_YOUR OBJECTIVE_
Produce a character-for-character copy of the data below.

*** SUPPLIED INFORMATION ***

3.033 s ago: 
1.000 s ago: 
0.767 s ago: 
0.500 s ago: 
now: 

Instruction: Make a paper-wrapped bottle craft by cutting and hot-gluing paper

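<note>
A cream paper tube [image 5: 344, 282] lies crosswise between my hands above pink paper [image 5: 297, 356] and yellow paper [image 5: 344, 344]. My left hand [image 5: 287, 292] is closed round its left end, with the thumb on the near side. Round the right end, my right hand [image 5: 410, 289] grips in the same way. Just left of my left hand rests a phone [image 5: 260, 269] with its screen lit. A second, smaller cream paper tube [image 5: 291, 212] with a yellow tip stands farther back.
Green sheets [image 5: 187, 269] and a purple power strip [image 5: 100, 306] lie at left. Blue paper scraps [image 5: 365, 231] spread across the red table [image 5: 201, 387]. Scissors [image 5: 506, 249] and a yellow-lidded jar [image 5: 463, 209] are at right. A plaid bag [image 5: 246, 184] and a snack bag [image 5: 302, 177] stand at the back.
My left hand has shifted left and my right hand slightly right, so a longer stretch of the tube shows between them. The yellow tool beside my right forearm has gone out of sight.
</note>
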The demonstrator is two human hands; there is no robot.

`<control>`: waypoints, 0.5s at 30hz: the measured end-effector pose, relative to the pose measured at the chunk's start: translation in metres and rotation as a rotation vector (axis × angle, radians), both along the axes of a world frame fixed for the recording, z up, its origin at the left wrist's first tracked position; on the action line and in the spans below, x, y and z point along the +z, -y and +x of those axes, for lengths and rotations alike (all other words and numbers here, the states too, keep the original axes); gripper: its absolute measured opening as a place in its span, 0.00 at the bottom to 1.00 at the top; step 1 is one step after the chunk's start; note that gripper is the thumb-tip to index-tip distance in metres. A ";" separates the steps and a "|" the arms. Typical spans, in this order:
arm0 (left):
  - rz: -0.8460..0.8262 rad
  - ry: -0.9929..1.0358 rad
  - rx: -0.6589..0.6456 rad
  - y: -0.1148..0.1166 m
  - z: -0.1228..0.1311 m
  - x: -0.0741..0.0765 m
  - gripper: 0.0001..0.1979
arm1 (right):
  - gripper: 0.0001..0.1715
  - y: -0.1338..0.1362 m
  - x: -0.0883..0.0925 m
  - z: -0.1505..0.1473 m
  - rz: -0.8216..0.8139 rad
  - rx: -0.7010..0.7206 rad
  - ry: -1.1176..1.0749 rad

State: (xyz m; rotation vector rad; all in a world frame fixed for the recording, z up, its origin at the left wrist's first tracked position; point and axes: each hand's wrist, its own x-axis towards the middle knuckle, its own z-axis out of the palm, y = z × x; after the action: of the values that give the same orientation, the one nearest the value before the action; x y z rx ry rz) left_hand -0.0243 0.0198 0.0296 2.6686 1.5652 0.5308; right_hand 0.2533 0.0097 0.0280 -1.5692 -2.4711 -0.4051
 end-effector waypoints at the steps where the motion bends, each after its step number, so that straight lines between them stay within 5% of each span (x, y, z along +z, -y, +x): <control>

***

_RESPONSE TO THE TASK_
3.033 s ago: 
1.000 s ago: 
0.767 s ago: 
0.500 s ago: 
now: 

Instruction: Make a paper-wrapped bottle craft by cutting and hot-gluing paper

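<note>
A cream paper tube [image 5: 344, 282] lies crosswise between my hands above pink paper [image 5: 297, 356] and yellow paper [image 5: 344, 344]. My left hand [image 5: 287, 292] is closed round its left end, with the thumb on the near side. Round the right end, my right hand [image 5: 410, 289] grips in the same way. Just left of my left hand rests a phone [image 5: 260, 269] with its screen lit. A second, smaller cream paper tube [image 5: 291, 212] with a yellow tip stands farther back.
Green sheets [image 5: 187, 269] and a purple power strip [image 5: 100, 306] lie at left. Blue paper scraps [image 5: 365, 231] spread across the red table [image 5: 201, 387]. Scissors [image 5: 506, 249] and a yellow-lidded jar [image 5: 463, 209] are at right. A plaid bag [image 5: 246, 184] and a snack bag [image 5: 302, 177] stand at the back.
My left hand has shifted left and my right hand slightly right, so a longer stretch of the tube shows between them. The yellow tool beside my right forearm has gone out of sight.
</note>
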The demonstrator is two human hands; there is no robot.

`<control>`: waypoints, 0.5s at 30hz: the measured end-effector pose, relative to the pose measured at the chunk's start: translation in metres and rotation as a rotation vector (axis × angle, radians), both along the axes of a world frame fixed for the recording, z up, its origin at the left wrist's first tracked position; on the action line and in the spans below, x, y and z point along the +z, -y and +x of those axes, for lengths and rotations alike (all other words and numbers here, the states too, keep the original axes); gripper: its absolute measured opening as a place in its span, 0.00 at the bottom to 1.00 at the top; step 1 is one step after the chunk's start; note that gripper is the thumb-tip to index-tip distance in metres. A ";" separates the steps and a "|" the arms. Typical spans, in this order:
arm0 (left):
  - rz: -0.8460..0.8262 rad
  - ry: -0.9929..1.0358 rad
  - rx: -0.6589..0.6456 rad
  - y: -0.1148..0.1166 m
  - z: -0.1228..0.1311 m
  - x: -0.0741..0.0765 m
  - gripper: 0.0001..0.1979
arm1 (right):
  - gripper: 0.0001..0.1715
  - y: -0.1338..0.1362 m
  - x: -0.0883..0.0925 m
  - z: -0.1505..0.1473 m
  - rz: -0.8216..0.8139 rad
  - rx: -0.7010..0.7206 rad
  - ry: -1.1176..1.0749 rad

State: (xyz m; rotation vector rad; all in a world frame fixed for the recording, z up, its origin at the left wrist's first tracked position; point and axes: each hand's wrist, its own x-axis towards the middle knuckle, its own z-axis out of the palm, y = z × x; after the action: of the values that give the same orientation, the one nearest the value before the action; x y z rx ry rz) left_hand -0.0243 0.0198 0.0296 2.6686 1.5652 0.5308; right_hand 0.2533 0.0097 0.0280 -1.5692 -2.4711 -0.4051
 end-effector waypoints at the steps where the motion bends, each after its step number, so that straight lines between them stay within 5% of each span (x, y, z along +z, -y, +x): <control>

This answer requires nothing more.